No one seemed to get upset by it though. Parents around here just generally accept the poor condition of the schools (both physical and academic).



Anonymous
Due to my kids’ rec basketball and ASA futsal I am frequently inside ACPS schools (and in some of the attached rec centers) from lower schools all the way to the high school several times a week. This weekend I was at GW and Jeff Houston, last weekend Hammond, JH and MCVS, before that Leonard Chick, GW (you get the idea). I am usually only in the gyms and adjacent areas, like the bathroom. My kids do not attend ACPS so I don’t know what occurs during a school day.

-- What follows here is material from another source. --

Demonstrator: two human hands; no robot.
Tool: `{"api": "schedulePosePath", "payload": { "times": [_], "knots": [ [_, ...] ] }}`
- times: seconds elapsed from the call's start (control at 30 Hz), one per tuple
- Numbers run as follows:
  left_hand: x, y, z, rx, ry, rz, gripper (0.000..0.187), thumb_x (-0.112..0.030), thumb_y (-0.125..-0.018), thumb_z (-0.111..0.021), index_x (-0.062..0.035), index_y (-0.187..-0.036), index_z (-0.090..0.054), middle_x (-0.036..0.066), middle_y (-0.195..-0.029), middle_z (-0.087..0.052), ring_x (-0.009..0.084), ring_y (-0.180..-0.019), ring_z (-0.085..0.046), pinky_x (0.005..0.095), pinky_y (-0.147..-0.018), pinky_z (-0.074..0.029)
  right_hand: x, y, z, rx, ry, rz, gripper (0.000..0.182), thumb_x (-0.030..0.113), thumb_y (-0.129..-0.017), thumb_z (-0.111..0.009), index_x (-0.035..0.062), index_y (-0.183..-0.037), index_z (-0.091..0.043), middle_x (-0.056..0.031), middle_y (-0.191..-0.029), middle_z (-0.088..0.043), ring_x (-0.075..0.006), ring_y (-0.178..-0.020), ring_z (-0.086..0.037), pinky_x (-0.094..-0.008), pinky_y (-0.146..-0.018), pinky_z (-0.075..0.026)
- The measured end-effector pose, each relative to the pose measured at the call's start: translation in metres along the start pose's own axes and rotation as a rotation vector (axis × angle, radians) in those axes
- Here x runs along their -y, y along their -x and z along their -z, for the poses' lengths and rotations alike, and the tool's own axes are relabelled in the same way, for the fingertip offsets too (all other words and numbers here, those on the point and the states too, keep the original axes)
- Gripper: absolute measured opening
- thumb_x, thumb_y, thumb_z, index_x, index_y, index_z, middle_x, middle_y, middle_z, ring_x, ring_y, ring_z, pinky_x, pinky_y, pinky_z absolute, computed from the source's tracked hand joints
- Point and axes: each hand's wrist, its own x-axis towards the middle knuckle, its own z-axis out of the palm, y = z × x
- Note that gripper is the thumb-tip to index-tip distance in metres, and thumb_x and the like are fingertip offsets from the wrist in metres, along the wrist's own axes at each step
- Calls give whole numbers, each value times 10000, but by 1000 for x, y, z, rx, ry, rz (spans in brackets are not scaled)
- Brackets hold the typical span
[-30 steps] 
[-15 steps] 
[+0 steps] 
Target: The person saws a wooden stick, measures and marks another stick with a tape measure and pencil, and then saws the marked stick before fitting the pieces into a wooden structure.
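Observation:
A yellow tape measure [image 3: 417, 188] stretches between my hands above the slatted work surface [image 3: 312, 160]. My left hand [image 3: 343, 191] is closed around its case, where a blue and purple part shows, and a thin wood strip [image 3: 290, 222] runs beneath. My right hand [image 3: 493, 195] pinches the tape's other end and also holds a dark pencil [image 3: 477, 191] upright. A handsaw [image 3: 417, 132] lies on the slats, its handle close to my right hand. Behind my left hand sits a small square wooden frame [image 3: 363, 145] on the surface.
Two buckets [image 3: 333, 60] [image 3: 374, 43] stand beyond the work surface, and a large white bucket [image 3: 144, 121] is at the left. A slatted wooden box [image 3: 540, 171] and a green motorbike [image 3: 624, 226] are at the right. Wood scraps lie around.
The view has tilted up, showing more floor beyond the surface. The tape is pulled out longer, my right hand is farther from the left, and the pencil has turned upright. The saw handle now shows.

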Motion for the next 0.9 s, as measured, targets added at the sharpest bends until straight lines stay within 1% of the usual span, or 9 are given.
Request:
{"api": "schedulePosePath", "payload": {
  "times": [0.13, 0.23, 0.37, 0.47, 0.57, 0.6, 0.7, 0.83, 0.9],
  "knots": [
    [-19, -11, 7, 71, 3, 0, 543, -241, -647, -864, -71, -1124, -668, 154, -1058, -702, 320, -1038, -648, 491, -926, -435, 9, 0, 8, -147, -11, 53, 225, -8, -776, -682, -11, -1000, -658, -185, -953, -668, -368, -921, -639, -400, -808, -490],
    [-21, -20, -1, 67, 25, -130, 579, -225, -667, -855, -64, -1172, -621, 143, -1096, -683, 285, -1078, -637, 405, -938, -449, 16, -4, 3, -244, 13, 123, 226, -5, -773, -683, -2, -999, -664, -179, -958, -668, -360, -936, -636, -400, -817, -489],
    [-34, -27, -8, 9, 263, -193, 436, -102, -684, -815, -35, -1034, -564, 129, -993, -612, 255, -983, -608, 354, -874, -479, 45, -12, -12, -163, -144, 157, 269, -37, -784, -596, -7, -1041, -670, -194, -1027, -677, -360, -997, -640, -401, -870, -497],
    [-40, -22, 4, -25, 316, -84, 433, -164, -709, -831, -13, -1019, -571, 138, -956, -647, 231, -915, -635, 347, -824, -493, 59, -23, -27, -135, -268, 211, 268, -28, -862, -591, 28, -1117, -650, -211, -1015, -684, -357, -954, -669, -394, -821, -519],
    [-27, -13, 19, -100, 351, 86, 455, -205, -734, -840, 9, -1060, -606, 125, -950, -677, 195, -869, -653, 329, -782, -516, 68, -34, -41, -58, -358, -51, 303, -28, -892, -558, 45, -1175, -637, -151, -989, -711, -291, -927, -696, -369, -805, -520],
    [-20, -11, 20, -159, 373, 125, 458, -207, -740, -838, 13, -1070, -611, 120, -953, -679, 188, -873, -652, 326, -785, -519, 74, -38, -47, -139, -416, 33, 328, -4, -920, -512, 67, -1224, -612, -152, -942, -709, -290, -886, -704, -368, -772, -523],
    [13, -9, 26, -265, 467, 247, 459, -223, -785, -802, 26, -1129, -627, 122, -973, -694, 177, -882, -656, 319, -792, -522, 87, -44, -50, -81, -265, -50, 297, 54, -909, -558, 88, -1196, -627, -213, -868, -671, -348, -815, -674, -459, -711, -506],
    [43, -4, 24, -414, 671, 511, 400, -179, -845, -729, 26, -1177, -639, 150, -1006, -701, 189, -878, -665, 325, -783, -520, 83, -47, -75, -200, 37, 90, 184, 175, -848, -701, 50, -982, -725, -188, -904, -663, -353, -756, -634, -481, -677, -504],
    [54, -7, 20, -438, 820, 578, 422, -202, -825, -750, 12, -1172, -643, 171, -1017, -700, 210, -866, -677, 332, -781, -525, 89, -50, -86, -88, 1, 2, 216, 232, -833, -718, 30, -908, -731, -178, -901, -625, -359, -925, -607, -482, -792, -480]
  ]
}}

9 times out of 10 the girls bathrooms are disgusting, especially at Hammond and GW. GW had several stalls with just a hole where the toilet used to be, no soap, no paper towels and the trash was overflowing. The floor in the main gym STILL has a section that is broken, almost like a hole in the floor and I am so anxious some kid is going to break their ankle in it.

Hammond, bathroom full of trash, a sink missing, no soap, no hot water.

JH seems the nicest probably because it’s the newest and the bathroom is very small by the gym and it’s next to several admin offices so no funny kid business probably goes on in there.

It’s painful to see the environment these kids are in for their school. My tax dollars should be going to make a better environment for them. It really is shameful that Alexandria government can get laser focused on the most minute and mundane issue but allow their public school system to treat the kids this way. It was as serious reason why we went private.

Anonymous
Do labor unions have other objectives regarding the work and the people who carry it out?


Which of those functions actually apply to public schools? It’s not like APS or ACPS have any real financial driver for “the bottom line.” We’re not building cars here, APS isn’t trying to squeeze their teachers in the name of higher profits. When teachers and staff started leaving the district, the APS brass finally got their collective thumbs out of their asses and realized they needed to, you know, compete. It didn’t take a union. Every time there’s a budget shortfall, they just boo-hoo to the county for another bond or more money, and they get it! Efficiency isn’t even remotely in the vocabulary of NoVA school systems.

APS management are, with few exceptions, an insular group of ineffective and rudderless dunces who petered their way to the top. When I look at people like Ingrid Grant, it’s really just more of that, and it makes my job harder because I’m actually trying to do it while being surrounded by people who are there to collect a paycheck and go home. The AEA website isn’t even working right now.

Don’t even get me started on Hutchings, who is so above the problems plaguing his own district that he sends his kids to private school. But sure, let’s collectively bargain so more of these idiots can coast their way to “leadership.”